# Prompt
Start at the first line of the listing below. Write out each line exactly, stopping after the one that contains "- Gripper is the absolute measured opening".

══════════════════════════════

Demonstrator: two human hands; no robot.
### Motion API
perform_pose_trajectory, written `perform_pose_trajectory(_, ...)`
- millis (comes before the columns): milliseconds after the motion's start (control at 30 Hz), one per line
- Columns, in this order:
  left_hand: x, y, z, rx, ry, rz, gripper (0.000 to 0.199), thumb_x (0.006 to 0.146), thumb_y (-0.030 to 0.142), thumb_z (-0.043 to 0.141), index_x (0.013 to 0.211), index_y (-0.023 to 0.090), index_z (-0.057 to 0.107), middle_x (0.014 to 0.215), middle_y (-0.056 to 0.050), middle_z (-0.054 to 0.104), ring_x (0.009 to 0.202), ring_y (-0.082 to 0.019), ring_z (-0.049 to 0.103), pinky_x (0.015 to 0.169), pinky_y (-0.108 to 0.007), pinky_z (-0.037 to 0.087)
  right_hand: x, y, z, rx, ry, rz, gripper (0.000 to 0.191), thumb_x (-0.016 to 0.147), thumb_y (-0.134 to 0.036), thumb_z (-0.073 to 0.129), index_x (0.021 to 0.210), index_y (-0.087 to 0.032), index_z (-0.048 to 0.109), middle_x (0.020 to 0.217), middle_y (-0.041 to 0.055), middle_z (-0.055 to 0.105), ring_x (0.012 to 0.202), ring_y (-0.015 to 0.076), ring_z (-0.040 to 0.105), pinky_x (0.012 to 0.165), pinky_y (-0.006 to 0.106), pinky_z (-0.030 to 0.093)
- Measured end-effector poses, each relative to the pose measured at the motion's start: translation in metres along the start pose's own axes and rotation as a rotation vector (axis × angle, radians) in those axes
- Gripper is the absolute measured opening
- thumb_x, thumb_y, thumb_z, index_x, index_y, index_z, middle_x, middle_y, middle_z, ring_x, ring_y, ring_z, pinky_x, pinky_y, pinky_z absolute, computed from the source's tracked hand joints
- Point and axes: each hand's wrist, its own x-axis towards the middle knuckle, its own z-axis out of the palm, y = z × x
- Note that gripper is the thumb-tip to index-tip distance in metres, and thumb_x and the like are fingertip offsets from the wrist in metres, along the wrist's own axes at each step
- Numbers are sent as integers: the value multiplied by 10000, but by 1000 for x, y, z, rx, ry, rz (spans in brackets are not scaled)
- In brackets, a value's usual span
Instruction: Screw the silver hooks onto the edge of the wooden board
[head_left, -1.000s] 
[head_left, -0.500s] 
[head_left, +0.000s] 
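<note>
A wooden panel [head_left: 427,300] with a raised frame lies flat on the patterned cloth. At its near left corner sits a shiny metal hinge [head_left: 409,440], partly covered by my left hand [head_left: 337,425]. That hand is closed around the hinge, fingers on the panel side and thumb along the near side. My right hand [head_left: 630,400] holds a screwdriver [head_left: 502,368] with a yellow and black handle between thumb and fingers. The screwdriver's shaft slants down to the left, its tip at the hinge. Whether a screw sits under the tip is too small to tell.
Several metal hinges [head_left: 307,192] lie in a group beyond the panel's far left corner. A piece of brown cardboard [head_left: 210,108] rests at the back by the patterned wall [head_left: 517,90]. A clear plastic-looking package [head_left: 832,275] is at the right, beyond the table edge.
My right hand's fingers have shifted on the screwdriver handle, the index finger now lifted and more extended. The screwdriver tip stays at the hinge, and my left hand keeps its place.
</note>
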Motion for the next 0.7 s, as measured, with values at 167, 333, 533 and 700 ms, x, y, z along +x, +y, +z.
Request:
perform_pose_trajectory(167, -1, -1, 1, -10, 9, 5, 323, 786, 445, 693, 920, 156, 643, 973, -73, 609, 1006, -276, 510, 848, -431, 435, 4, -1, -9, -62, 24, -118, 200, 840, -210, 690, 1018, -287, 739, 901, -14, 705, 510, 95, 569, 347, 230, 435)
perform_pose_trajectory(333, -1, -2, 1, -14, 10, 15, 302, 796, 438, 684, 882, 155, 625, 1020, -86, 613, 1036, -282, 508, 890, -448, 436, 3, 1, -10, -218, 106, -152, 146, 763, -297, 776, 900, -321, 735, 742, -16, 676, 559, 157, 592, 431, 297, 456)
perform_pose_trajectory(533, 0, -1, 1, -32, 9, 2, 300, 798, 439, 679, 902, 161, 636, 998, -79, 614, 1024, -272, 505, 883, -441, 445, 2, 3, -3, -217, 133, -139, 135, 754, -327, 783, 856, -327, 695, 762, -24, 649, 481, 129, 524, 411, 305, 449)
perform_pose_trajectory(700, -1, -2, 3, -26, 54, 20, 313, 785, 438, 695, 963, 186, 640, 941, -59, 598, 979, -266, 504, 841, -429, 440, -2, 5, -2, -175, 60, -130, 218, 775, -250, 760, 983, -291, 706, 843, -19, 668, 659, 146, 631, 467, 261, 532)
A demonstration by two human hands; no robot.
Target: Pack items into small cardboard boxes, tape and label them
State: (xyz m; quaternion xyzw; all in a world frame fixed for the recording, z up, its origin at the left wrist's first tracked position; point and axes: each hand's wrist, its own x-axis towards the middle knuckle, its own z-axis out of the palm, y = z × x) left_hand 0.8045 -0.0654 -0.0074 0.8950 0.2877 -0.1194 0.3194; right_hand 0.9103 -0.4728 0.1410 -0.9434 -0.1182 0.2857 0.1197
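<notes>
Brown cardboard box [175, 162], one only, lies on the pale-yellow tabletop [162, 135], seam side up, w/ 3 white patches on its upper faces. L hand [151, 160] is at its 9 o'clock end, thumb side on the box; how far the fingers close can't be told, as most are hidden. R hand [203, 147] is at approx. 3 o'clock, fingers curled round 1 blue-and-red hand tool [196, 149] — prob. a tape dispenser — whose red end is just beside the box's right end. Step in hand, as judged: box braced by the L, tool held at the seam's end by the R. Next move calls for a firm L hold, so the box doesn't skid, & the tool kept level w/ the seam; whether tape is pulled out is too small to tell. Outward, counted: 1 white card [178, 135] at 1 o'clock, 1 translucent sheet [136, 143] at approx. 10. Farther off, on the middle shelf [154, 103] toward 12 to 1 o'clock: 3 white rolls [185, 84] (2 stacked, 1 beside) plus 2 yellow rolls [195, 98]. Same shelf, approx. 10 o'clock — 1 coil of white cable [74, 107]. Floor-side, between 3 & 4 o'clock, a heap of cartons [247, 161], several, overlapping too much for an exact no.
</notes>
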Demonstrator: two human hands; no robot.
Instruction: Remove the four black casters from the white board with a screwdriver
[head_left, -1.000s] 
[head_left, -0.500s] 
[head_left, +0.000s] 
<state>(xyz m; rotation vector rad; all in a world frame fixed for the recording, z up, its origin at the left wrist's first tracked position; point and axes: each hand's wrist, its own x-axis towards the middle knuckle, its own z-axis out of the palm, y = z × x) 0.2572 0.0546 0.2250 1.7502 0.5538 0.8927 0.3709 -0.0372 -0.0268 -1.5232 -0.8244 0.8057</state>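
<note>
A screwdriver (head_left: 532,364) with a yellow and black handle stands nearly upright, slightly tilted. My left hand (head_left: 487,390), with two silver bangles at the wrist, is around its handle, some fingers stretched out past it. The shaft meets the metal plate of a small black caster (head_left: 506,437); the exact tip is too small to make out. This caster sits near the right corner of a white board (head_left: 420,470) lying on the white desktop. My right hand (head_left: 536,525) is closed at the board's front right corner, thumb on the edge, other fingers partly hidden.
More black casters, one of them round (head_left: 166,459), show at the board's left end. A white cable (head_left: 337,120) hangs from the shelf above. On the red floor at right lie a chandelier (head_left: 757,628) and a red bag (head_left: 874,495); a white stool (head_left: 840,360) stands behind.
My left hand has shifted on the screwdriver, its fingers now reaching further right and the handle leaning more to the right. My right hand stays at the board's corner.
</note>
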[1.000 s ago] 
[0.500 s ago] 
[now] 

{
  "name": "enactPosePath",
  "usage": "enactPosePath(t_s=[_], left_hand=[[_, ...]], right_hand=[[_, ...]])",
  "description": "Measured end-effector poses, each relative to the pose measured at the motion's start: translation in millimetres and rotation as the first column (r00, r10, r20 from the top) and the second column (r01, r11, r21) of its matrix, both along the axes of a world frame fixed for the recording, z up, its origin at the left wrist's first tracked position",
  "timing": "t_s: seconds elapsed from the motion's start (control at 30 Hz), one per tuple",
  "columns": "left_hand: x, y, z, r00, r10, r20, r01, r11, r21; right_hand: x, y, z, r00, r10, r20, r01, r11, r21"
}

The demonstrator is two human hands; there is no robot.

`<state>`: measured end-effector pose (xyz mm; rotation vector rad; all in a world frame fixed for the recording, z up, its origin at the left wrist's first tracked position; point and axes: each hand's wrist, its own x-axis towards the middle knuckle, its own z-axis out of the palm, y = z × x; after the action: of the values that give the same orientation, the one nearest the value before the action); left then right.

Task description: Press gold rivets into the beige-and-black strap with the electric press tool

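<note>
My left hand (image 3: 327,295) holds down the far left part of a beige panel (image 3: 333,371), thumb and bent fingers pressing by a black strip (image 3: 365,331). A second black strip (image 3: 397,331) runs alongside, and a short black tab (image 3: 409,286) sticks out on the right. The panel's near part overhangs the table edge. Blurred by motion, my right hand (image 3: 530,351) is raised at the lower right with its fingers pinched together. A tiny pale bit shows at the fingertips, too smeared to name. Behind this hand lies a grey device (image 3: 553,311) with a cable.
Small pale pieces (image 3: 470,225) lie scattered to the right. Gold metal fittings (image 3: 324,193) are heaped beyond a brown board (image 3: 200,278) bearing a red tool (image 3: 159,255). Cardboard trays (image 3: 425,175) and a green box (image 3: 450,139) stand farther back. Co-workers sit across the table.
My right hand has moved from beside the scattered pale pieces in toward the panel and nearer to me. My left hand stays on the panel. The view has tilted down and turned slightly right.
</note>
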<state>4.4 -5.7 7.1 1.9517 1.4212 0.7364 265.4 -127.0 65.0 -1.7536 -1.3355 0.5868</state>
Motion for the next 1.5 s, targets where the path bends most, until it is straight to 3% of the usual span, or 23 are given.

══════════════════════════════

# Written answer
Demonstrator: two human hands; no robot.
### Motion API
perform_pose_trajectory, written `perform_pose_trajectory(_, ...)`
- millis (comes before the columns): milliseconds after the motion's start (control at 30 Hz), one per line
- Columns, in this order:
  left_hand: x, y, z, rx, ry, rz, gripper (0.000 to 0.199), thumb_x (0.006 to 0.146), thumb_y (-0.030 to 0.142), thumb_z (-0.043 to 0.141), index_x (0.013 to 0.211), index_y (-0.023 to 0.090), index_z (-0.057 to 0.107), middle_x (0.014 to 0.215), middle_y (-0.056 to 0.050), middle_z (-0.054 to 0.104), ring_x (0.009 to 0.202), ring_y (-0.082 to 0.019), ring_z (-0.049 to 0.103), pinky_x (0.015 to 0.169), pinky_y (-0.108 to 0.007), pinky_z (-0.037 to 0.087)
  right_hand: x, y, z, rx, ry, rz, gripper (0.000 to 0.191), thumb_x (-0.016 to 0.147), thumb_y (-0.134 to 0.036), thumb_z (-0.073 to 0.129), index_x (0.021 to 0.210), index_y (-0.087 to 0.032), index_z (-0.048 to 0.109), middle_x (0.020 to 0.217), middle_y (-0.041 to 0.055), middle_z (-0.055 to 0.105), ring_x (0.012 to 0.202), ring_y (-0.015 to 0.076), ring_z (-0.040 to 0.105), pinky_x (0.012 to 0.165), pinky_y (-0.006 to 0.106), pinky_z (-0.030 to 0.093)
- Measured end-effector poses, each relative to the pose measured at the motion's start: translation in metres along the start pose's own axes and rotation as a rotation vector (axis × angle, radians) in those axes
- Gripper is the absolute measured opening

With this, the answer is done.